How to Become a Personal Trainer [And be Good at It]

Becoming a personal trainer is easy. There are plenty of programs like the NASM CPT that can get you certified with quality in a hurry. But I don't want you to be JUST a personal trainer. I want you to know that there is a real path to fitness greatness. It's the path I took to get from no certification and a journalism degree to NBA Strength & Conditioning Coach in four short years. 

But before you can get on this road, you have to be able to avoid the traps set up along the way. You are probably asking yourself questions like, "What is a personal trainer salary?" or "How much does it cost to become a personal trainer?" Both of these are valid questions but they do not breed long term success in this field. There are a lot of personal trainers out there but the best ones understand this simple idea, YOU must become more valuable before you can earn more money.

Click here to download my free eBook that’s packed with important training  concepts of building weight room mastery.

When I started my journey from journalism to the NBA, I knew that I didn't bring much to the table. I knew I needed to become a valuable asset. So I literally tried to pack as much value into my brain as I possibly could. I invested in hundreds of books, courses and seminars over those four years (and still to this day) in order to become valuable. 

Now I'm going to tell you a secret. This is the biggest secret in our industry. Only the top 1% will join you on this path. This leaves the door open to massive opportunity. Read these three reasons why you MUST increase your value through education or accept a mediocre fitness career.

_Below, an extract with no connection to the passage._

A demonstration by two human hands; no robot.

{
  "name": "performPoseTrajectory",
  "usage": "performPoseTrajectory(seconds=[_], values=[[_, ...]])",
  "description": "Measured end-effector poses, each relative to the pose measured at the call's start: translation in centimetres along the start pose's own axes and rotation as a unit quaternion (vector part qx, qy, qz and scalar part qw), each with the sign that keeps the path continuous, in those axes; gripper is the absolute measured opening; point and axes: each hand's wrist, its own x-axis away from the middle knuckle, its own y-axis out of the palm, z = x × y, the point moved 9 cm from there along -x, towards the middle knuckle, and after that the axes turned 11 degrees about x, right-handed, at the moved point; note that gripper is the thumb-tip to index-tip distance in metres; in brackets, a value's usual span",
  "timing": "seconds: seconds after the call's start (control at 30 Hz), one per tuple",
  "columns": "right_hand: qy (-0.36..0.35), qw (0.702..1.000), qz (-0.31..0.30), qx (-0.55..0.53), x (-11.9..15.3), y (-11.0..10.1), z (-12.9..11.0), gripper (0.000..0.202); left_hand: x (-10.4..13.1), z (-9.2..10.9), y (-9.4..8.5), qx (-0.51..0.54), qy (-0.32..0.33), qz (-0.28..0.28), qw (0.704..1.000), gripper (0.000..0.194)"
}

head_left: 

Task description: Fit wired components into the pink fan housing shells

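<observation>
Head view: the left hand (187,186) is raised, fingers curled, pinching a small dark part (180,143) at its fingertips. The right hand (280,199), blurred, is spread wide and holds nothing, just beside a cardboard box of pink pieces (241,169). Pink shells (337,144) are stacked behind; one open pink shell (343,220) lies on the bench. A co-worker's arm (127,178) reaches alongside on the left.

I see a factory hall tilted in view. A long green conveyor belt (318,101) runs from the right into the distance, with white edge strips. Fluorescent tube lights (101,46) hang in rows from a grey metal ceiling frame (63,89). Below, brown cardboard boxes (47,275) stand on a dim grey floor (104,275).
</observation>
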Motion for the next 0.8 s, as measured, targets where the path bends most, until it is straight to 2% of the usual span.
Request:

1. You need to be good at your job. The old saying goes, “fake it till you make it” but that doesn’t really work here. The results speak for themselves. You can’t fake it. It will be obvious that you aren’t getting the job done. Your athletes are either getting better or they aren’t. In fact, not having the knowledge can cause injuries to become more frequent. You have to be a trustworthy source of RELIABLE fitness information. You can’t do that if you don’t have the knowledge. You can be the best motivator in the world but it won’t matter if your programs don’t work.

You can take the first step towards being great at your job by understanding the importance of building single leg stance.


Tony Robbins is a brilliant leader and motivator, but I don’t want him trying to address my knee pain.

2. What will the answer be when the question gets asked?   For every great job on the planet, there will inevitably be a flood of applications. When I worked for the Los Angeles Lakers, I received several resumes every single day and we didn’t even have an opening. If we had posted a listing here on LinkedIn, we would have gotten THOUSANDS of applications. How would we have possibly been able to diligently go through them. It’s not happening. When a job is open, someone on the hiring side will go through their network. If they don’t have anyone they know of, they will ask people they trust if they know anybody. Networking is the inconvenient truth of any industry but if you're serious and you Network with Purpose, it makes your rise a piece of cake. 

That will be the most important question to your entire career. “Do you know anyone?” That’s what they will ask. All of your preparation will culminate in that moment. You have either done the work or you haven’t. Education is a massive part of this. If you are not educated, your name will not be mentioned. Period.

They need to be certain that you are a great candidate, capable of doing that job or else they will look bad. Nobody wants to recommend someone who is kinda smart. Have you seen those AT&T commercials? Just OK, is not OK.

3. You can’t be a dinosaur. I know of a former major sport strength coach (when I say major sport, I mean NFL, NBA, NHL, MLB but I won’t say which to preserve his identity) who coached at the highest level for twenty years. He did not value education. As the world of sport performance evolved, so did the science, the techniques and the requirements. As most will experience in the world of pro sports, front office changes turned into performance staff changes. He was out of a job. And he has yet to find another because he’s a dinosaur. His education is just not enough anymore. He’s so far behind. Science is constantly evolving. Learning is a lifelong process.

If you are unwilling to put the time and resources into learning, someone else will and you too, may find yourself back to square one. The tough part of the strength & conditioning industry is that there are very few good jobs and the pay gap is huge. You either make great money or just enough to get by. There is no in between. What are you doing to make sure you are on the right side of that ratio?

I believe that fitness professionals have a tremendous responsibility to their clients. They have been trusted with the their clients' most precious possession, their body. Trainers have been trusted to help them reach their goal. This is truly your greatest honor.